Exercise goal -
Take the line with "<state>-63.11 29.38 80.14" and all lines after it, through the end of the records below, and repeat them exactly.
--------
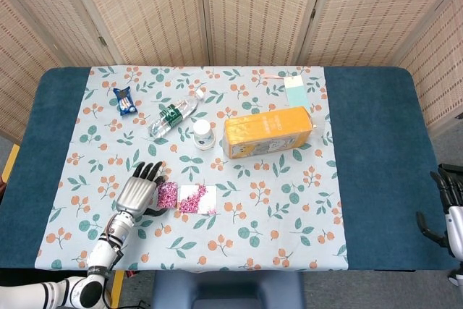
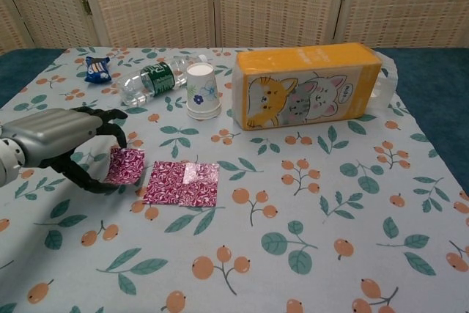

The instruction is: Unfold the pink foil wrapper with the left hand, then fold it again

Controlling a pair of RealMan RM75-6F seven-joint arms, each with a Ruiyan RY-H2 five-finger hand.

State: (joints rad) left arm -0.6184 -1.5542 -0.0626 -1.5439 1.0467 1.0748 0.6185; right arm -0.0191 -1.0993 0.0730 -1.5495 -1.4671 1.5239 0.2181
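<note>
Toppled water bottle (image 2: 150, 80), paper cup (image 2: 202, 91), orange tissue pack (image 2: 308, 94), blue snack packet (image 2: 96, 69) on floral cloth (image 2: 308, 203)

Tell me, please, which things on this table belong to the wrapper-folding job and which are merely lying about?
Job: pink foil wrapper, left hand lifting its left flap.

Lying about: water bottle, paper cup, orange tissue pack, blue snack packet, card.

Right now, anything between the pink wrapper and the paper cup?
No object. Only bare floral tablecloth lies between the pink wrapper and the paper cup; both views show it, the chest view most clearly.
</note>
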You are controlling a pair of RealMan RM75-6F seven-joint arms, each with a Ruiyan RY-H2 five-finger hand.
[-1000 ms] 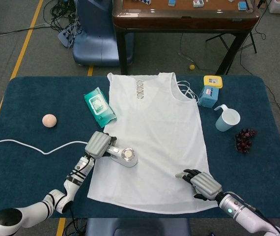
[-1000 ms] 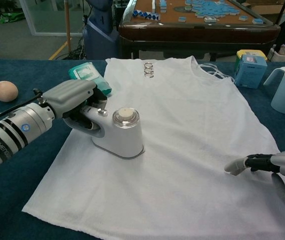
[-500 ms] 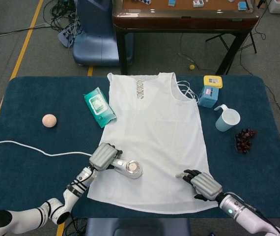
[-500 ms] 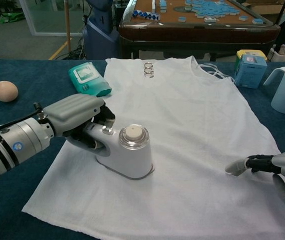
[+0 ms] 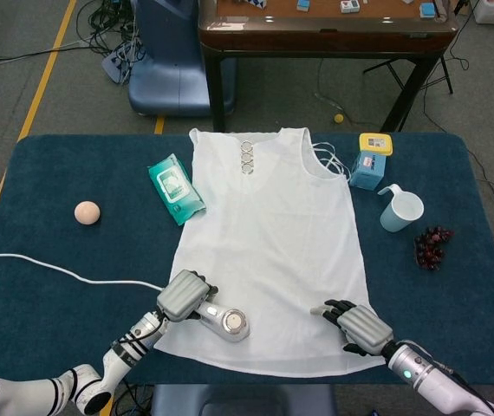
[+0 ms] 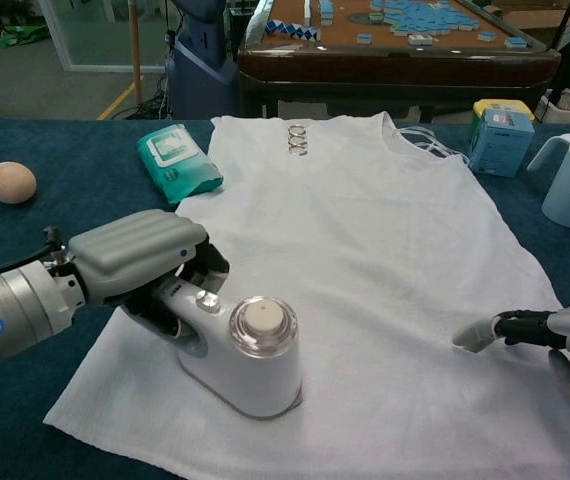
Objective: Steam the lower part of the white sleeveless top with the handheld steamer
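Observation:
The white sleeveless top (image 5: 269, 234) (image 6: 365, 240) lies flat on the blue table, neckline away from me. My left hand (image 5: 182, 295) (image 6: 135, 265) grips the handle of the white handheld steamer (image 5: 228, 322) (image 6: 245, 360), whose base rests on the top's lower left part, near the hem. My right hand (image 5: 360, 326) (image 6: 555, 340) lies on the top's lower right corner, fingers pressing the fabric flat and holding nothing.
A teal wipes pack (image 5: 175, 188) (image 6: 175, 160) lies left of the top and a peach ball (image 5: 87, 212) (image 6: 10, 183) further left. A blue box (image 5: 370, 161), a pale blue cup (image 5: 400, 210) and grapes (image 5: 432, 245) stand to the right. The steamer's white cord (image 5: 65, 273) trails left.
My left hand has drawn the steamer down the top's left side toward the hem and nearer to me. The cord has followed. The right hand has stayed put.

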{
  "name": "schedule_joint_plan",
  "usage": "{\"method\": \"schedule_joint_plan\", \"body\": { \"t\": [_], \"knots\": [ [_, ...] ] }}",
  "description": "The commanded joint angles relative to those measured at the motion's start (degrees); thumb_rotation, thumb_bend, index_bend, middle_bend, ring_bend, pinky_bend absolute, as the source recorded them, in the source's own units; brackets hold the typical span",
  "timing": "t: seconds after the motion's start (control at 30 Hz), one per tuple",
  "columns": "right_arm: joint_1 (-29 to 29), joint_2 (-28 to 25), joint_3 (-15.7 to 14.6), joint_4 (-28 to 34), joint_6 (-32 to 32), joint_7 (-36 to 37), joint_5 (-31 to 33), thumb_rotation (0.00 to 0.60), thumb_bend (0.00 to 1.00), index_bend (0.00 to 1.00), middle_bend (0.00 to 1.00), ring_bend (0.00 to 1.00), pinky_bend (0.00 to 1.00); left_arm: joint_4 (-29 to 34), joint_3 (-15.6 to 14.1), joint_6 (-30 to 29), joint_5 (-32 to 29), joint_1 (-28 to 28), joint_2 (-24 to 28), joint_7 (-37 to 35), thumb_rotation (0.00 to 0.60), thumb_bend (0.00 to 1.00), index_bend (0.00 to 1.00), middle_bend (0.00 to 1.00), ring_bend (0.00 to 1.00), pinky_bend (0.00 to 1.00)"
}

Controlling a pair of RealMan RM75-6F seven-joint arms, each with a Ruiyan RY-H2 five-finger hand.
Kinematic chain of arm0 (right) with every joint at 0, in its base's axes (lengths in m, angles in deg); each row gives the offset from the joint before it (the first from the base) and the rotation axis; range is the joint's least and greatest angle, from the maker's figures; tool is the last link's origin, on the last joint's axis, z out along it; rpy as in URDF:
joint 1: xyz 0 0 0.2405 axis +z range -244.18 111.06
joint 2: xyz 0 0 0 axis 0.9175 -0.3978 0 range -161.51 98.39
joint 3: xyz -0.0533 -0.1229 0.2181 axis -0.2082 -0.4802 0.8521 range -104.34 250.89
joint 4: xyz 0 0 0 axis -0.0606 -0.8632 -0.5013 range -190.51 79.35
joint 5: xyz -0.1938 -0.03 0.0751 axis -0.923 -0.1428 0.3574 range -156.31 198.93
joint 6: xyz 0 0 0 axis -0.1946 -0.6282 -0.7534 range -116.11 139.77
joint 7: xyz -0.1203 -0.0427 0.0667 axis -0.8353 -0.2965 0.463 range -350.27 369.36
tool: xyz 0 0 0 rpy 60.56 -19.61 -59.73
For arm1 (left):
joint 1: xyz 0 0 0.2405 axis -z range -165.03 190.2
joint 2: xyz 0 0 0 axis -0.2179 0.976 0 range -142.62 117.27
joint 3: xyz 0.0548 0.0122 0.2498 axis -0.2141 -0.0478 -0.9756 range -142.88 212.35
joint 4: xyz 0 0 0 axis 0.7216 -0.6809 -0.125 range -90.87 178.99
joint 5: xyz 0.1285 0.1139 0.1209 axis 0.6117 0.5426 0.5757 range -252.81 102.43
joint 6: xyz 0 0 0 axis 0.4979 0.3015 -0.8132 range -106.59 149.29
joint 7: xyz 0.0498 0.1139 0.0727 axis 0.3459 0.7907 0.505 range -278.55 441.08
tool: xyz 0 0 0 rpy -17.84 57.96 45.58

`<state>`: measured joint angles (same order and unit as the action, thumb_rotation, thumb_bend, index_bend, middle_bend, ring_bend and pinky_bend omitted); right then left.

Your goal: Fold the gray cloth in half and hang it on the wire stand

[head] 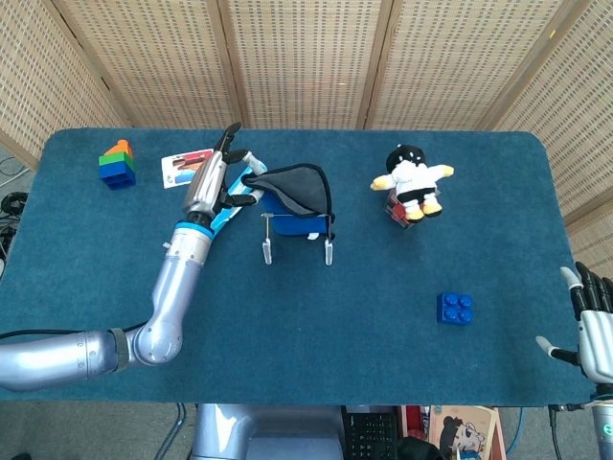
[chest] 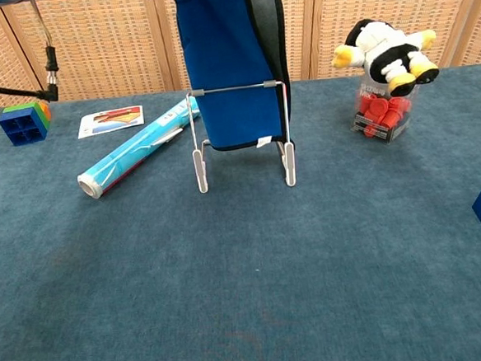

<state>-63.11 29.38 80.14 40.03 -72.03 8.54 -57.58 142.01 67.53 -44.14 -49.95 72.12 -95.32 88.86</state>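
Observation:
The cloth, gray outside and blue inside, is folded and held up by its left end in my left hand, just left of the wire stand. In the chest view the cloth's blue face hangs down behind the stand's top bar, and its lower edge reaches to about the stand's lower bar. Whether it rests on the bar I cannot tell. My right hand sits at the table's near right corner, holding nothing, with its fingers apart.
A teal roll lies left of the stand, under my left forearm. Behind it are a printed card and stacked blocks. A penguin plush sits on a jar of red pieces at the right. A blue brick lies near the front right.

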Motion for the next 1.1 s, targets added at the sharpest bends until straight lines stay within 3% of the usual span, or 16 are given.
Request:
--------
Exercise answer -
<state>-63.11 29.38 80.14 40.03 -72.03 8.54 -57.58 142.01 67.53 -44.14 -49.95 72.12 -95.32 88.86</state>
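Observation:
The cloth, gray outside and blue inside, is folded and held up by its left end in my left hand, just left of the wire stand. In the chest view the cloth's blue face hangs down behind the stand's top bar, and its lower edge reaches to about the stand's lower bar. Whether it rests on the bar I cannot tell. My right hand sits at the table's near right corner, holding nothing, with its fingers apart.
A teal roll lies left of the stand, under my left forearm. Behind it are a printed card and stacked blocks. A penguin plush sits on a jar of red pieces at the right. A blue brick lies near the front right.
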
Motion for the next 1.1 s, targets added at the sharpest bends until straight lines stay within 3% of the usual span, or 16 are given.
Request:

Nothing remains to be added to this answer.